2

I am working on Twitter data and trying to find strings that contain more than one word. The following line works for one word and with the OR condition.

tweets_text[tweets_text.str.contains("break")] #Find strings with the word break

tweets_text[tweets_text.str.contains("break|social|media")] #Find strings with either break or social, or media

I am trying to find the strings that have these three words ("break & social & media")

smci
  • 32,567
  • 20
  • 113
  • 146
Anas Baheh
  • 137
  • 2
  • 13
  • Do you care about the order in which 'break','social','media' can occur? There are 3! = 6 possible orders, in theory. Could 'break' occur between 'social' and 'media'? – smci Jun 17 '21 at 10:03
  • Related: [Select by partial string from a pandas DataFrame](https://stackoverflow.com/questions/11350770/select-by-partial-string-from-a-pandas-dataframe) – smci Jun 17 '21 at 10:06

3 Answers3

3
df = pd.Series(['break', 'break media social', 'break media'])

Series:

0                 break
1    break media social
2           break media

extraciton:

tweets_text[tweets_text.str.contains('(?=.*break)(?=.*social)(?=.*media)')]

output:

1    break media social
MAFiA303
  • 1,157
  • 11
  • 10
1

You can split them up like this:

tweets_text.loc[tweets_text.str.contains("break") & tweets_text.str.contains("social") & tweets_text.str.contains("media")]
Rutger
  • 593
  • 5
  • 11
0

You can always add some additional parameters to ignore uppercase or lowercase letters, using flags. Using @Rutger 's code. Check the documentation for some additional parameters.
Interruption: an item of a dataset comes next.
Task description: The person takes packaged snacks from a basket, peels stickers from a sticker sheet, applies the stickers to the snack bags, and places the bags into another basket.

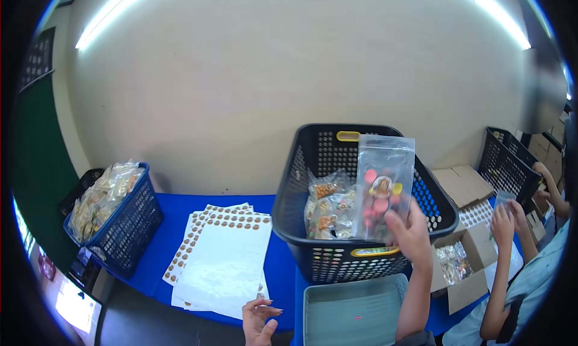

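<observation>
My right hand (412,234) grips the lower edge of a clear zip bag (385,186) filled with pink, yellow and dark sweets. A round brown-and-white sticker is on the bag's front. It is held up over the black basket (313,258), in which several packed snack bags (331,204) lie. Low in the view, my left hand (260,323) has its fingers loosely bent and apart, with nothing visible in them. Closest to that hand are the sticker sheets (232,264), stacked on the blue table, with round brown stickers along the top sheet's edges.
A grey-green tray (352,316) sits before the basket. At left, a blue basket (123,231) is heaped with snack bags. To the right are an open carton (460,268) of packets and another black basket (509,165). A co-worker's hands (506,219) hold a small clear bag.
</observation>
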Demonstrator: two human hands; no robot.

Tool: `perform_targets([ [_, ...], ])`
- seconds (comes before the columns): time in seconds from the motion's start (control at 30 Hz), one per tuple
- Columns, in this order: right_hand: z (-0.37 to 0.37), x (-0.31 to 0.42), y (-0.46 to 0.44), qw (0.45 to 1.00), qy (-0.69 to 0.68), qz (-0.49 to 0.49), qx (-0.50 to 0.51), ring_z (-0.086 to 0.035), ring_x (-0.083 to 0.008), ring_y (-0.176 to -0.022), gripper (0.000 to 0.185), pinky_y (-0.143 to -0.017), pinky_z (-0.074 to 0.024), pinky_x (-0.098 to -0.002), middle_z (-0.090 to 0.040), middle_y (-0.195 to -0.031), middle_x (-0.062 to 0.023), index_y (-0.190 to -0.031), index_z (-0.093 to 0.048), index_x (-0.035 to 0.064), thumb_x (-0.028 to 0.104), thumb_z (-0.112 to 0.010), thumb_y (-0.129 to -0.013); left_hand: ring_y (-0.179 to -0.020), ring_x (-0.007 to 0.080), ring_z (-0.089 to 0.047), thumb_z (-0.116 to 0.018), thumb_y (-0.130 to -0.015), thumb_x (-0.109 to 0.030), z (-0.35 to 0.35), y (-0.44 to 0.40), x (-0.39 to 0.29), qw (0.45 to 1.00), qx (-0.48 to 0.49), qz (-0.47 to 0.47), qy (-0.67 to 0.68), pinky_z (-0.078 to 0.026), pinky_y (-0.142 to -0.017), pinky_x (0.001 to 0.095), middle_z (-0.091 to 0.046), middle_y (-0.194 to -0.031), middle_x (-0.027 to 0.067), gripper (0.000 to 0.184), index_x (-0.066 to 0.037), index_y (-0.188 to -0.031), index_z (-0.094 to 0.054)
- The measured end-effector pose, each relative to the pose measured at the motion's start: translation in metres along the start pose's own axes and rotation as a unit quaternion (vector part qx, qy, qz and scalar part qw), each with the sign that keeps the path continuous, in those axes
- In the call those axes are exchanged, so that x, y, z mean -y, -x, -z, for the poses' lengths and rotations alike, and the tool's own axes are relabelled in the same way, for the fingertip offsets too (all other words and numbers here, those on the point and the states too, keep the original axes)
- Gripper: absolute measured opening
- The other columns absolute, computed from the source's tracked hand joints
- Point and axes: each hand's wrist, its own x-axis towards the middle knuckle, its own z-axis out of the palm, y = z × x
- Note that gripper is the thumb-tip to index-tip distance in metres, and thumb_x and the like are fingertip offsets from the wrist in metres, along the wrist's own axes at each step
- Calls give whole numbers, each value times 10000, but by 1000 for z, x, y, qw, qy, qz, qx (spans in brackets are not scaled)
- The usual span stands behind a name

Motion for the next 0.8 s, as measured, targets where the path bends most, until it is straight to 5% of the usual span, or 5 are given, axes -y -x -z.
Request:
perform_targets([
  [0.1,-17,-18,-21,965,190,91,-155,-522,-195,-766,614,-617,-447,-286,-448,-1047,-206,-1224,-178,-6,206,-536,-773,-856,170,-479,-551,-764,-196,32,11,-13,999,-47,2,-8,-394,-757,284,-412,-1037,103,485,-2,-1129,-298],
  [0.27,-70,-4,14,954,75,222,-186,-446,-201,-905,398,-826,-343,-314,-454,-1016,-139,-1121,-350,-13,85,-478,-757,-835,156,-488,-552,-745,-66,93,32,-41,992,-116,-5,-38,-397,-752,265,-435,-996,84,476,-12,-1139,-291],
  [0.6,-290,4,141,944,-42,240,224,-521,-222,-595,144,-559,-417,-260,-544,-668,-105,-761,-590,-22,92,-601,-675,-914,169,-482,-568,-726,-18,228,101,-120,944,-270,14,-190,-373,-829,274,-440,-1011,103,482,4,-1129,-305],
  [0.63,-305,-14,149,926,-56,170,332,-513,-159,-726,245,-713,-396,-266,-515,-754,-88,-898,-459,-24,31,-542,-674,-850,157,-505,-584,-701,-2,242,108,-126,928,-298,-49,-216,-409,-762,274,-467,-953,107,365,3,-994,-367],
  [0.8,-376,-17,175,941,-187,76,273,-510,-135,-686,238,-677,-398,-247,-507,-693,-73,-928,-431,-15,20,-514,-707,-793,176,-568,-658,-599,60,293,147,-165,875,-398,-115,-252,-463,-742,287,-484,-916,123,414,15,-938,-425],
])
tweets_text.loc[tweets_text.str.contains("break", flags = re.IGNORECASE) & tweets_text.str.contains("social") & tweets_text.str.contains("media", flags = re.IGNORECASE)]

In addition to that you can do the same things by combining lambda function and all, as follows:

def find_words(data, list_of_words):
    function = lambda row: all(word.lower() in row.lower() 
                               for word in list_of_words)

    return data.loc[data[column_name].apply(function)]
Paschalis Ag
  • 128
  • 6